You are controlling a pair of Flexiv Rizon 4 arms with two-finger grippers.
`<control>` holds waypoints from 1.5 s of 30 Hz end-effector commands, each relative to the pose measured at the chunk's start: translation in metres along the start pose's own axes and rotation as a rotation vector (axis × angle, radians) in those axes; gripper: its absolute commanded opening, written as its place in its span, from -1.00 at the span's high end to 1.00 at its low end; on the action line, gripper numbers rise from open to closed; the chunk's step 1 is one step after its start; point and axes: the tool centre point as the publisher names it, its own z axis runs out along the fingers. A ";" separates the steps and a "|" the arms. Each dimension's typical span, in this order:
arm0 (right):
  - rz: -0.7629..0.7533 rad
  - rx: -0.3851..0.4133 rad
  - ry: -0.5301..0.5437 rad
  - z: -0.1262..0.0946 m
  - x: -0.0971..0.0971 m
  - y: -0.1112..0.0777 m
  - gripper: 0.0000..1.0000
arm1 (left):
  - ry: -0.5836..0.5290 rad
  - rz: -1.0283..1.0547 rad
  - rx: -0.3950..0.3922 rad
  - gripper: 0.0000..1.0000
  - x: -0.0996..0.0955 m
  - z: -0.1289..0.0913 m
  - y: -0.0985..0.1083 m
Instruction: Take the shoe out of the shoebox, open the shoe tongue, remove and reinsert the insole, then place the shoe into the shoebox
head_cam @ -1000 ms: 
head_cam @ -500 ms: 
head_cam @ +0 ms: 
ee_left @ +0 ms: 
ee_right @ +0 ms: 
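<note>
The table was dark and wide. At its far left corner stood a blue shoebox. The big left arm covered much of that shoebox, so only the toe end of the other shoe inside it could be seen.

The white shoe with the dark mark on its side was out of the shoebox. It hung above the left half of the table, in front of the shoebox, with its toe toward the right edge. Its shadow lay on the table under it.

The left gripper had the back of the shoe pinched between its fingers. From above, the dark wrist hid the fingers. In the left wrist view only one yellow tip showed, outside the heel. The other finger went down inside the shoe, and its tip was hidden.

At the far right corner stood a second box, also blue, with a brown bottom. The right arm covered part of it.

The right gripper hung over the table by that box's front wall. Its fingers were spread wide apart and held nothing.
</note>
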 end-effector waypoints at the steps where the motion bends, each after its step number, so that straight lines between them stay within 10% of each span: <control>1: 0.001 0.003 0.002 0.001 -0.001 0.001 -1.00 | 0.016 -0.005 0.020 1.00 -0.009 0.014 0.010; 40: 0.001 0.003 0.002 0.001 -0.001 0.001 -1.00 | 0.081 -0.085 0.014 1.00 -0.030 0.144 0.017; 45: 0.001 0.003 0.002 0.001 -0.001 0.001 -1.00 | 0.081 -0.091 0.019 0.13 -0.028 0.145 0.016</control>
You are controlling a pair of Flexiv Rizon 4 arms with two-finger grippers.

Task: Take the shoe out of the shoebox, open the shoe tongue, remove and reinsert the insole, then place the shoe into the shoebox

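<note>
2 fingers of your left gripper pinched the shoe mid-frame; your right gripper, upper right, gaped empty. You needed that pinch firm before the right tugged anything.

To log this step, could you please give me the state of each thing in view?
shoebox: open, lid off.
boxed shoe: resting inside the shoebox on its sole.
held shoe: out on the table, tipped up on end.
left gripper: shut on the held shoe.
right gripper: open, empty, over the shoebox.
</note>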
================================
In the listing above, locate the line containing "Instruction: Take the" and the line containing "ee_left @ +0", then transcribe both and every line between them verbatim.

Instruction: Take the shoe out of the shoebox, open the shoe tongue, remove and reinsert the insole, then place the shoe into the shoebox
head_cam @ -1000 ms: 
head_cam @ -500 ms: 
head_cam @ +0 ms: 
ee_left @ +0 ms: 

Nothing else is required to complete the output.